Simulations based on a new model for the spread of epidemics show a decrease in infection rates as a result of social alienation. Credit: M. te Vrugt et al. / Nature Research
Understand the spread of infectious diseases
Scientists around the world are working on research on infectious diseases after the global epidemic COVID-19 disease caused by a new coronavirus SARS-CoV-2. This applies not only to virologists, but also to physicists who develop mathematical models to describe the spread of epidemics. Such models are important for testing the effects of various measures designed to prevent the disease – face masks, closing public buildings and businesses, and as one of the acquaintances. These models often play a key role in political decisions and emphasize the basis of all measures taken.
Physicists Michael te Vrugt, Jens Bickmann and Prof. from the Institute of Theoretical Physics and the Center for Soft Nanology Sciences. Rafael Wittkowski University of Münster developed a new model showing the spread of infectious diseases. A working group led by Rafael Wittkowski is studying Statistical Physics, a description of systems consisting of a large number of particles. Physicists also use Dynamic Density Functional Theory (DDFT), a method developed in the 1990s that allows them to describe interacting particles.
At the beginning of the corona pandemic, they realized that the same method was useful for explaining the spread of disease. “In principle, people observing social distance can, for example, be modeled as particles pushing each other because they have the same electric charge,” explains author Michael te Vrugt. “Thus, theories describing particles pushing each other can be applied to people who maintain their distances from each other,” he said. Based on this idea, they developed the SIR-DDFT model, which combines the SIR model (a popular theory describing the spread of infectious diseases) with DDFT. Outcome theory describes people who can infect each other but keep their distance. “The theory also allows us to describe hotspots with infected people, which improves our understanding of the dynamics of super-spreading events such as the Heinsberg carnival celebrations earlier this year or the apres-ski in Ischgl,” he says. – author Jens Bickmann.
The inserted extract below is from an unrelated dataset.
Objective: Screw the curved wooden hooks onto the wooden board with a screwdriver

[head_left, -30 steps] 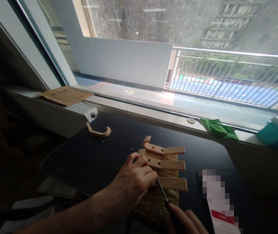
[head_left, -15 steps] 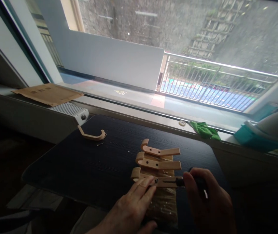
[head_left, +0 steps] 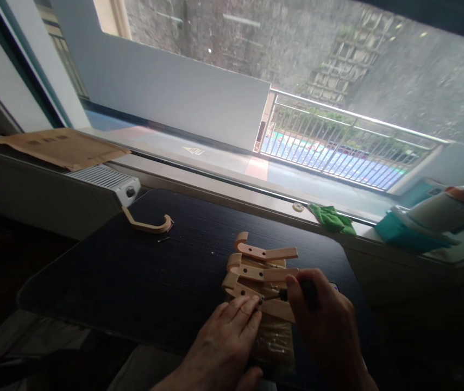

The results of the study were published in the journal Nature Communication.
The degree of social alienation applied is then determined by the strength of the pushing interactions. “As a result,” explains research leader Rafael Wittkowski, “this theory can also be used to test the effects of social alienation by simulating an epidemic and changing values for parameters that determine the strength of the interaction.” Simulations show that infection rates actually decrease significantly as a result of social alienation. The model thus reflects the familiar “curve correction” effect, in which the curve, which reflects the development of the number of infected people over time, becomes more flattering as a result of moving away from social distance. Compared to existing theories, the new model has the advantage that it is possible to openly model social interactions.
Reference: “The effect of social distance and isolation on epidemic prevalence modeled by the functional theory of dynamic density” Michael te Vrugt, Jens Bickmann and Rafael Wittkowski, 4 November 2020, Nature Communication.
DOI: 10.1038 / s41467-020-19024-0
Funding: The Wittkowski Working Group is funded by the German Research Foundation (DFG, WI 4170 / 3-1).